* WHAT IS EXPECTED
Look through the entries for the string "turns" and copy every line where it shows up.

[Stored data]
* * * * * * * * *

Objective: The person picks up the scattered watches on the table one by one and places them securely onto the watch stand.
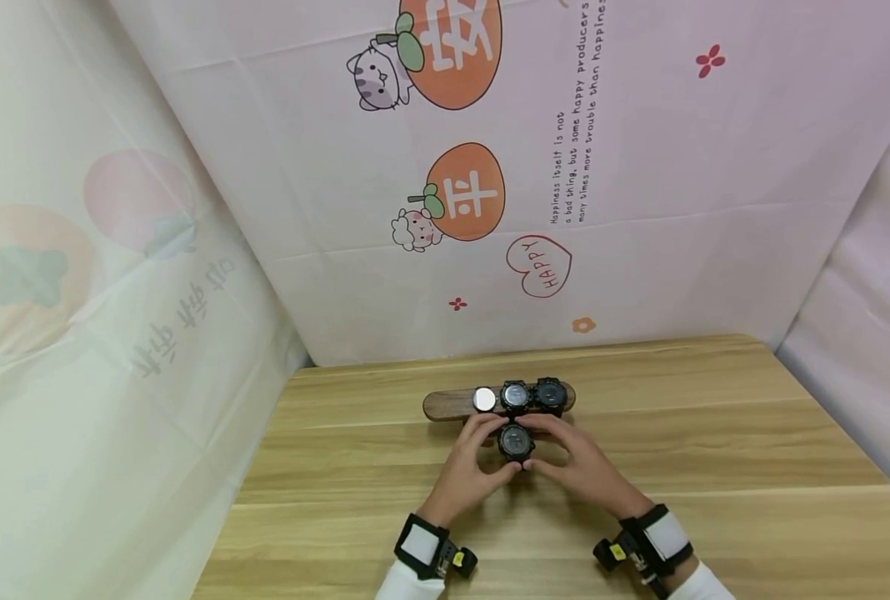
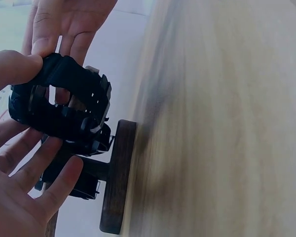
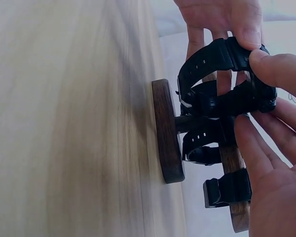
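A black wristwatch [image 1: 516, 442], its strap closed in a loop, is held in front of a wooden watch stand [image 1: 445, 406]. My left hand [image 1: 463, 477] pinches the watch from the left, and my right hand [image 1: 589, 468] pinches it from the right. Both thumbs meet at the near end of its strap [image 3: 211, 58], with the other fingers at the far end. Behind it, the stand's bar carries a watch with a bright white face [image 1: 484, 399], a black watch with a grey dial [image 1: 516, 394] and another black watch [image 1: 551, 393].
The stand's dark base [image 2: 118, 182] rests on the wood-grain table [image 1: 715, 433], joined to the bar by a short post. A printed cloth wall [image 1: 640, 250] rises behind the table's back edge. More cloth [image 1: 115, 400] hangs at the left.
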Demonstrator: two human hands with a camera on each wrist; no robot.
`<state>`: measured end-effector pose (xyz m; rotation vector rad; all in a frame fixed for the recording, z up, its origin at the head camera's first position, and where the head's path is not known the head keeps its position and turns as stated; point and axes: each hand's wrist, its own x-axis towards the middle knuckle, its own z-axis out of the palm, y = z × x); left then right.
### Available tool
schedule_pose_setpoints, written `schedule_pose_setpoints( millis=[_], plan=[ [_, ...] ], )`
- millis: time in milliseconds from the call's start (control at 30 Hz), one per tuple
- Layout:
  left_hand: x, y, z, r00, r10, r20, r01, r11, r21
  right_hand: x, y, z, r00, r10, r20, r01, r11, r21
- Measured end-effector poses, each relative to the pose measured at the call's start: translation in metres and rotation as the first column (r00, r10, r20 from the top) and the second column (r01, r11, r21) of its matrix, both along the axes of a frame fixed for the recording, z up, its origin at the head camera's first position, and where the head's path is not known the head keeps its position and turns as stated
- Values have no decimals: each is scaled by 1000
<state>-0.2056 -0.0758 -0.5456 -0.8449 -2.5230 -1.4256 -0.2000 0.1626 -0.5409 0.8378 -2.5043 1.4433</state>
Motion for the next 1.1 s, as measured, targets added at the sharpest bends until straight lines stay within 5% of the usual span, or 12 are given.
schedule_pose_setpoints(
  millis=[467,633,900,1100],
  plan=[
    [0,-1,-2,999,-1,-38,0,1000,-28,0,1,5,999,5,-49,-2,999,51],
    [0,-2,-4,999,-1,-47,0,1000,-29,-3,7,8,991,-2,-130,12,997,75],
    [0,-4,-4,999,-14,-39,13,1000,-18,-14,26,15,964,-124,-237,138,989,44],
    [0,-5,-3,999,-13,-43,12,999,-30,-26,38,14,913,-239,-330,257,966,11]
  ],
)
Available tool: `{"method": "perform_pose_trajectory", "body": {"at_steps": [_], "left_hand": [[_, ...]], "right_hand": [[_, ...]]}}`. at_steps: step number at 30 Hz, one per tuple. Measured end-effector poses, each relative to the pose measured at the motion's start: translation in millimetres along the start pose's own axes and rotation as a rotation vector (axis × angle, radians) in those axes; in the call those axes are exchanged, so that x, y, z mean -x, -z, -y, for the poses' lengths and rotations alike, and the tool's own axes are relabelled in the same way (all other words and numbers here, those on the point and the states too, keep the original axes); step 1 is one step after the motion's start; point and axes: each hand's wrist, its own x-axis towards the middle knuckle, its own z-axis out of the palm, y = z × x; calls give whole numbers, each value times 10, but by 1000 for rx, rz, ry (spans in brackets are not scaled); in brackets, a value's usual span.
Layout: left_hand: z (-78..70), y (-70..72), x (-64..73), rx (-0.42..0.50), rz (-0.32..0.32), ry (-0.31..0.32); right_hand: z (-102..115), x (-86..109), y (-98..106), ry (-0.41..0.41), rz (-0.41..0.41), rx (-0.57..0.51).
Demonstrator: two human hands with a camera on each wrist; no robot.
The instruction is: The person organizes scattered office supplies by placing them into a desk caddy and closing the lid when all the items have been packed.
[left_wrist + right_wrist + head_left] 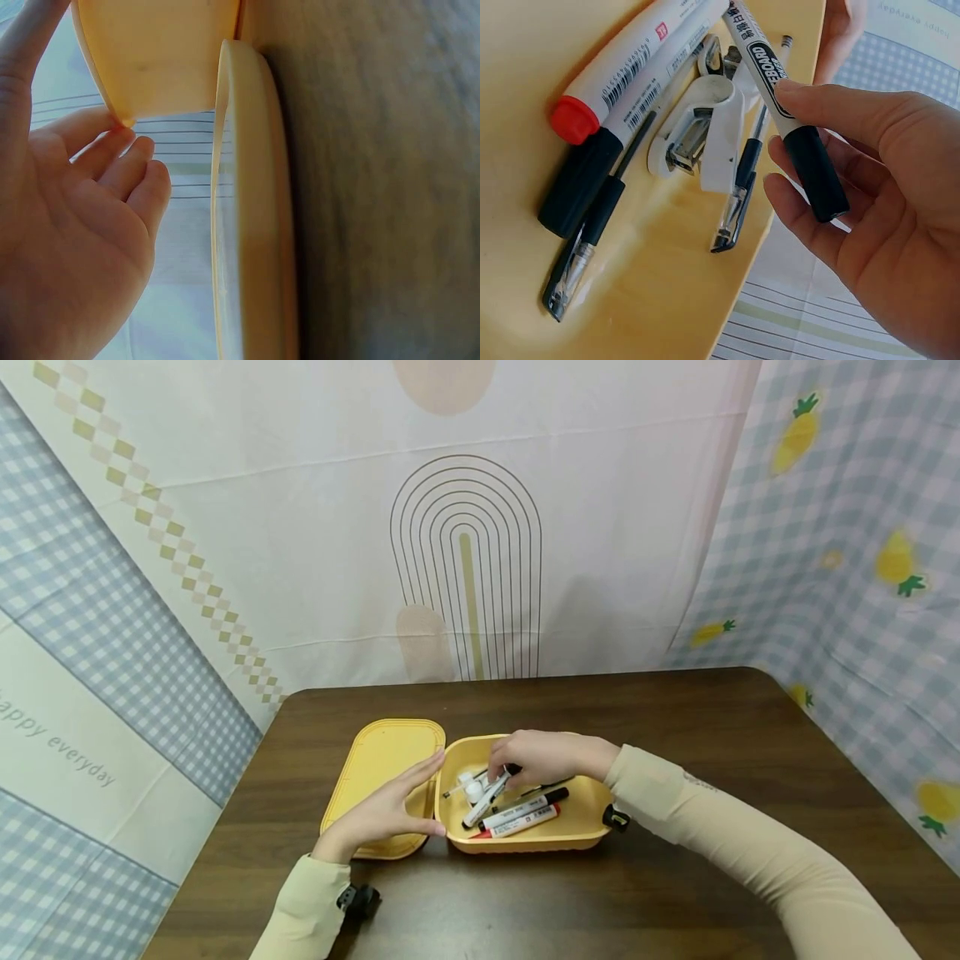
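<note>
My right hand (543, 756) pinches a black-capped whiteboard marker (761, 64) between thumb and fingers, tilted over the yellow box (588, 818). My left hand (382, 814) is at the box's left end, with the fingers extended and the thumb spread toward the near corner. Its fingertips touch the rim in the left wrist view. Inside the box lie a red-capped marker (604, 90), another black-capped marker (577, 180), a white stapler (721, 142) and two black gel pens, one pen (592, 217) beside the markers and the other pen (735, 202) beyond the stapler.
The yellow lid (386, 747) lies flat on the dark wooden table (675, 718), left of the box and partly under the left hand. A patterned cloth (315, 527) hangs behind the table, with checked cloth on both sides.
</note>
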Motion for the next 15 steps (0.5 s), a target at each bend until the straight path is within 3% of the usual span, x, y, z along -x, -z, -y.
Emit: {"method": "perform_pose_trajectory", "body": {"at_steps": [15], "left_hand": [[-16, 9, 7, -4, 5, 3]], "right_hand": [[32, -20, -30, -9, 9, -5]]}}
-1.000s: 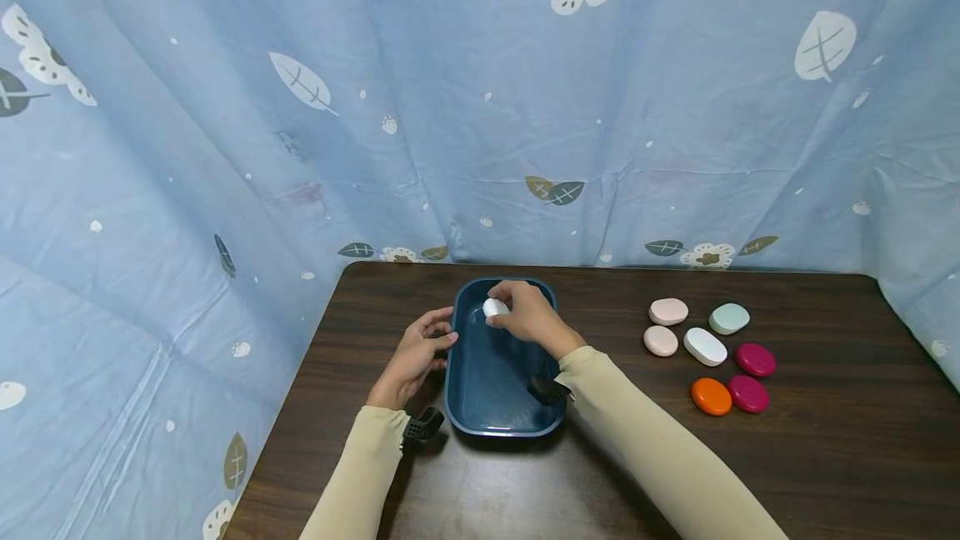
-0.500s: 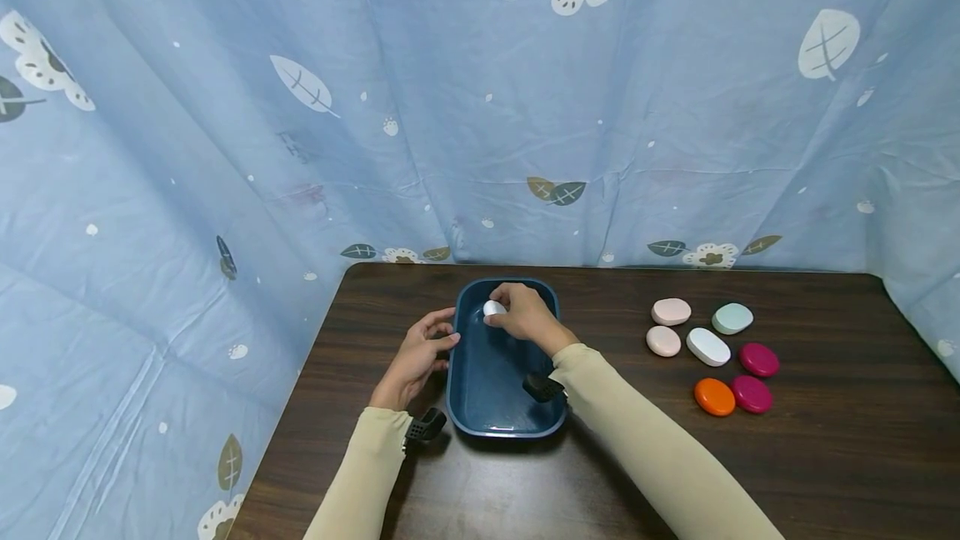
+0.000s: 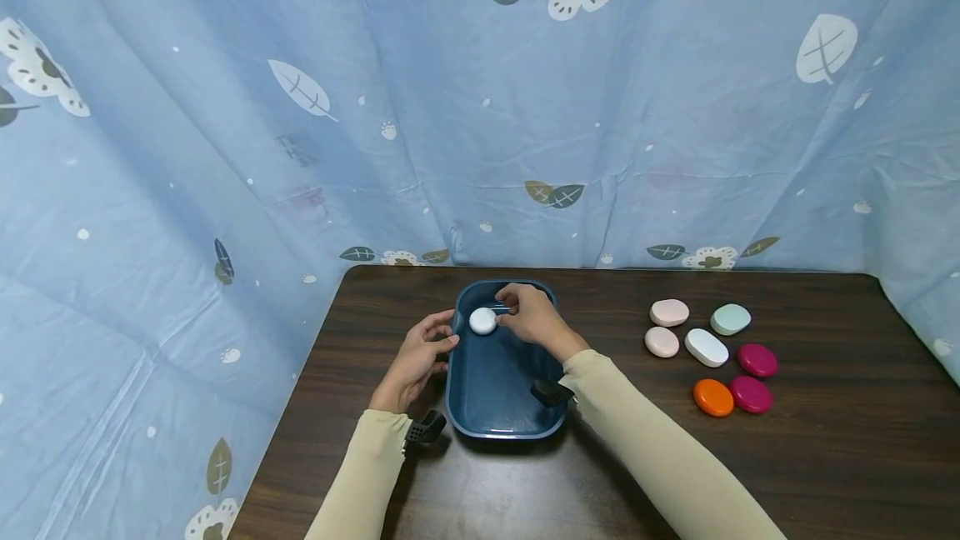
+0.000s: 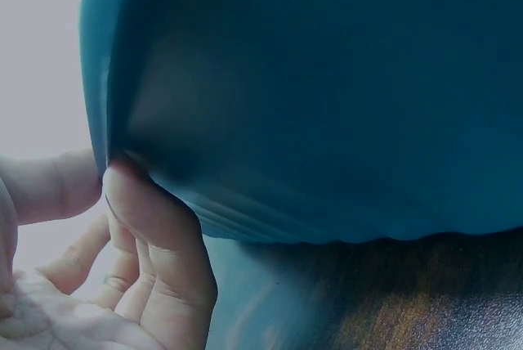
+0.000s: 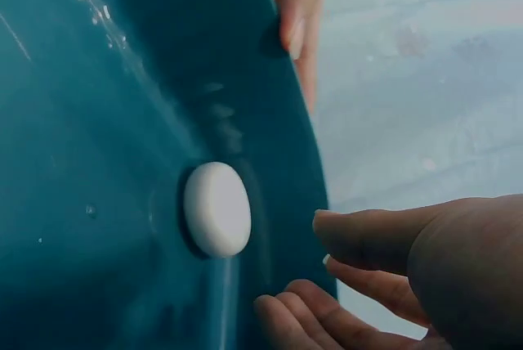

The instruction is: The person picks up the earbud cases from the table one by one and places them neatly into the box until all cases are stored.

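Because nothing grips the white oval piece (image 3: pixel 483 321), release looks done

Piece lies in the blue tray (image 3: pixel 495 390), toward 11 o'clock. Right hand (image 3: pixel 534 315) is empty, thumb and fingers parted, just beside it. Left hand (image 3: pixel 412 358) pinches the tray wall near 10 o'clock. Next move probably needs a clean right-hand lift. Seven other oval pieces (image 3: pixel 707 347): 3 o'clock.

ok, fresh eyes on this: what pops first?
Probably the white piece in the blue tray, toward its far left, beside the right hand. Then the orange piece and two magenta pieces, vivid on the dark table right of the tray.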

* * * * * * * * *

* OUTPUT FOR THIS TASK
`<state>`: measured end-effector pose (xyz m; rotation vector rad; all in a frame fixed for the recording, z up, its origin at the head camera's first position, and where the head's path is not known the head keeps its position and turns as stated; point and axes: each hand's wrist, its own x-axis towards the middle knuckle, its own z-axis out of the palm, y = z × x); left then right.
- Measured end-effector poses, each relative to the pose measured at the call's start: translation in metres and rotation as the first column (r00, r10, r20 from the top) and the second column (r01, r11, r21) of its matrix, both along the axes of a frame fixed for the recording, z up, its origin at the head camera's first position, and where the head's path is not known the head keeps its position and turns as stated

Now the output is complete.